## PROBLEM REQUIREMENTS
Write out exactly the lines from the first line of the records below through the line that contains "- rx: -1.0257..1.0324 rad", and stop there.

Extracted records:
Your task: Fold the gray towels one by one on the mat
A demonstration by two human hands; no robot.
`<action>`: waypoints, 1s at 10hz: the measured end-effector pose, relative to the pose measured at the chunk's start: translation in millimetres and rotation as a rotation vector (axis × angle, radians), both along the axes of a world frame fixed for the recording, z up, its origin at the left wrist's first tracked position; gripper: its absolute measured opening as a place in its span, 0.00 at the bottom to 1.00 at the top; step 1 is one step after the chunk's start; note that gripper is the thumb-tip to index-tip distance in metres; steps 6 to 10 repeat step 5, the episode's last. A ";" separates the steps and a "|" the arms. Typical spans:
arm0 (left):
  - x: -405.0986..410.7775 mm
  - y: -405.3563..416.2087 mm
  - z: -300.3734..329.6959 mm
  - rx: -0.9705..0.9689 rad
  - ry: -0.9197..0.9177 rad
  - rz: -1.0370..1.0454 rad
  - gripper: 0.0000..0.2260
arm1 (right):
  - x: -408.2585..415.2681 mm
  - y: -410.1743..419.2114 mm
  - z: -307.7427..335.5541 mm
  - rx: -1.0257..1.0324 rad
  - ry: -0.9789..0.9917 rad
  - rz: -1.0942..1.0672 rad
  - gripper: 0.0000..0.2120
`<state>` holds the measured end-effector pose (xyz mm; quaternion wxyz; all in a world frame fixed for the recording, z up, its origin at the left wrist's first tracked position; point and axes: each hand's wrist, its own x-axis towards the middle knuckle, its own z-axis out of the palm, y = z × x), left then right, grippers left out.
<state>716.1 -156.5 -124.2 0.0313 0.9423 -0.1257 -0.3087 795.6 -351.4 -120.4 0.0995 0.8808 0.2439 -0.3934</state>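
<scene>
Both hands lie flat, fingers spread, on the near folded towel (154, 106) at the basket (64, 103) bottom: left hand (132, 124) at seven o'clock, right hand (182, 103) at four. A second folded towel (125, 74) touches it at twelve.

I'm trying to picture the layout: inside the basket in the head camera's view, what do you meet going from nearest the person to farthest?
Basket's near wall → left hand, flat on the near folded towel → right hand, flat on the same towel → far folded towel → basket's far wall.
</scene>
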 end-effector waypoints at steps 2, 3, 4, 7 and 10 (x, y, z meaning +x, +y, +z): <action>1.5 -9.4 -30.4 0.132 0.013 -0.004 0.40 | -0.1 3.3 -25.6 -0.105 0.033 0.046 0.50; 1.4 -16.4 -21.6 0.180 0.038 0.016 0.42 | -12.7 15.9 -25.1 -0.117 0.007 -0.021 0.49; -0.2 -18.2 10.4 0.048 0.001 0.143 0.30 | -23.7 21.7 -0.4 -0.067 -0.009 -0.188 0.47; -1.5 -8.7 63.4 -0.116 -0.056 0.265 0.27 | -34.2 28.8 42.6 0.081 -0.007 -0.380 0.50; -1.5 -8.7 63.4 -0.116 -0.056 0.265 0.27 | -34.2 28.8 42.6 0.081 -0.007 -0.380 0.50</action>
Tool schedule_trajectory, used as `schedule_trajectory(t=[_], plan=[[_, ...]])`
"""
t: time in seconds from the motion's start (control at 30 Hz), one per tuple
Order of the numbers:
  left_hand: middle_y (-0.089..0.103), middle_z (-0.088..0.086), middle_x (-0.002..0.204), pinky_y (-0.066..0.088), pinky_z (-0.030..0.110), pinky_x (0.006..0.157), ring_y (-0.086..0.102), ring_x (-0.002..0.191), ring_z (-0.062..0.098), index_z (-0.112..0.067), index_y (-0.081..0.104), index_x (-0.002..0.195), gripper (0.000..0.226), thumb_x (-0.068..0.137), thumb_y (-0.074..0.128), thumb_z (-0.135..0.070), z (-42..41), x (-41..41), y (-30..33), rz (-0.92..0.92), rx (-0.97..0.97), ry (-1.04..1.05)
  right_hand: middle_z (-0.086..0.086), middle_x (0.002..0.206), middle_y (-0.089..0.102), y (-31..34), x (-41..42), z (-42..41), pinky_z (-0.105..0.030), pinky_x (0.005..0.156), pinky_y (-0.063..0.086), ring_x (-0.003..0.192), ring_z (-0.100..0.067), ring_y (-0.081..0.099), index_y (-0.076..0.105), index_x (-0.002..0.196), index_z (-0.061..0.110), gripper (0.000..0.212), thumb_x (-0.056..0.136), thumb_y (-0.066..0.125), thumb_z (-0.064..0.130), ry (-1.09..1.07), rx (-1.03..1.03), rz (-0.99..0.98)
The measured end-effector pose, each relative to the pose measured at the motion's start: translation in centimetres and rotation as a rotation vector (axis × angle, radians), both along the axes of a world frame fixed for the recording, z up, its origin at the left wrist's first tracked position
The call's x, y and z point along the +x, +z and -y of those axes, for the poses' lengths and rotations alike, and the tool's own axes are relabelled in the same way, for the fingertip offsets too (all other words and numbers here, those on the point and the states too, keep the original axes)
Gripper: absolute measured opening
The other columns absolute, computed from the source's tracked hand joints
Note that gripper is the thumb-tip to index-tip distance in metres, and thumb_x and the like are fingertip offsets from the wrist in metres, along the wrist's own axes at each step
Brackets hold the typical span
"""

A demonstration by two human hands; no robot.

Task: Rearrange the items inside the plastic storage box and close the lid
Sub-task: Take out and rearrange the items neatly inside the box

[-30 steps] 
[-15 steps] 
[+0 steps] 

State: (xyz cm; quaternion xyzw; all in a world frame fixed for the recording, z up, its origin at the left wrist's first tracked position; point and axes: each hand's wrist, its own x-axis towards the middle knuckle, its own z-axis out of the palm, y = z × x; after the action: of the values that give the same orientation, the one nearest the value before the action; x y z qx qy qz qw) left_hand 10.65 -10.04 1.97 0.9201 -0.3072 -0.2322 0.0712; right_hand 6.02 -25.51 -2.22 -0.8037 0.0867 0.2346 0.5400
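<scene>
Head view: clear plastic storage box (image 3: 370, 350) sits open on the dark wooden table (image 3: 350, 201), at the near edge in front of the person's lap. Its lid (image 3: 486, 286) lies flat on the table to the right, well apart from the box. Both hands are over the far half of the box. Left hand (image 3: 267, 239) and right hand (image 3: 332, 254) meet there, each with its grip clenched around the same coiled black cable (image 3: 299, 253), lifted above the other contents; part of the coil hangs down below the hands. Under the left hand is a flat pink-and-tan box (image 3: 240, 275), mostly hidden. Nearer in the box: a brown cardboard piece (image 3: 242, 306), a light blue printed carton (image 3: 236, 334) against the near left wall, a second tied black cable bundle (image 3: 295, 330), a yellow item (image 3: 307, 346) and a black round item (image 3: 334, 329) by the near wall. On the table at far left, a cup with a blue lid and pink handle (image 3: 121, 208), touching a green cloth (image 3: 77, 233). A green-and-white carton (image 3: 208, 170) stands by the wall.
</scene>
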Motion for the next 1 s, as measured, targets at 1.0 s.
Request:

## TASK SOLUTION
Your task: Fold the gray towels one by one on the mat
A demonstration by two human hands; no robot.
`<action>`: waypoints, 1s at 10hz: the measured end-effector pose, relative to the pose measured at the chunk's start: translation in millimetres and rotation as a rotation vector (axis × angle, radians), both along the axes of a world frame fixed for the recording, z up, its origin at the left wrist's first tracked position; gripper: its absolute measured opening as a place in its span, 0.00 at the bottom to 1.00 at the top; step 1 is one step after the chunk's start; note that gripper is the thumb-tip to index-tip distance in metres; steps 6 to 10 repeat step 5, the episode's last. A ";" separates the steps and a "|" the arms. Typical spans:
arm0 (left):
  - x: -405.0986..410.7775 mm
  - y: -405.3563..416.2087 mm
  - z: -300.3734..329.6959 mm
  - rx: -0.9705..0.9689 rad
  - ry: -0.9197..0.9177 rad
  - rz: -1.0370..1.0454 rad
  - gripper: 0.0000..0.2260
arm1 (right):
  - x: -408.2585..415.2681 mm
  - y: -410.1743..419.2114 mm
  - z: -307.7427..335.5541 mm
  - rx: -1.0257..1.0324 rad

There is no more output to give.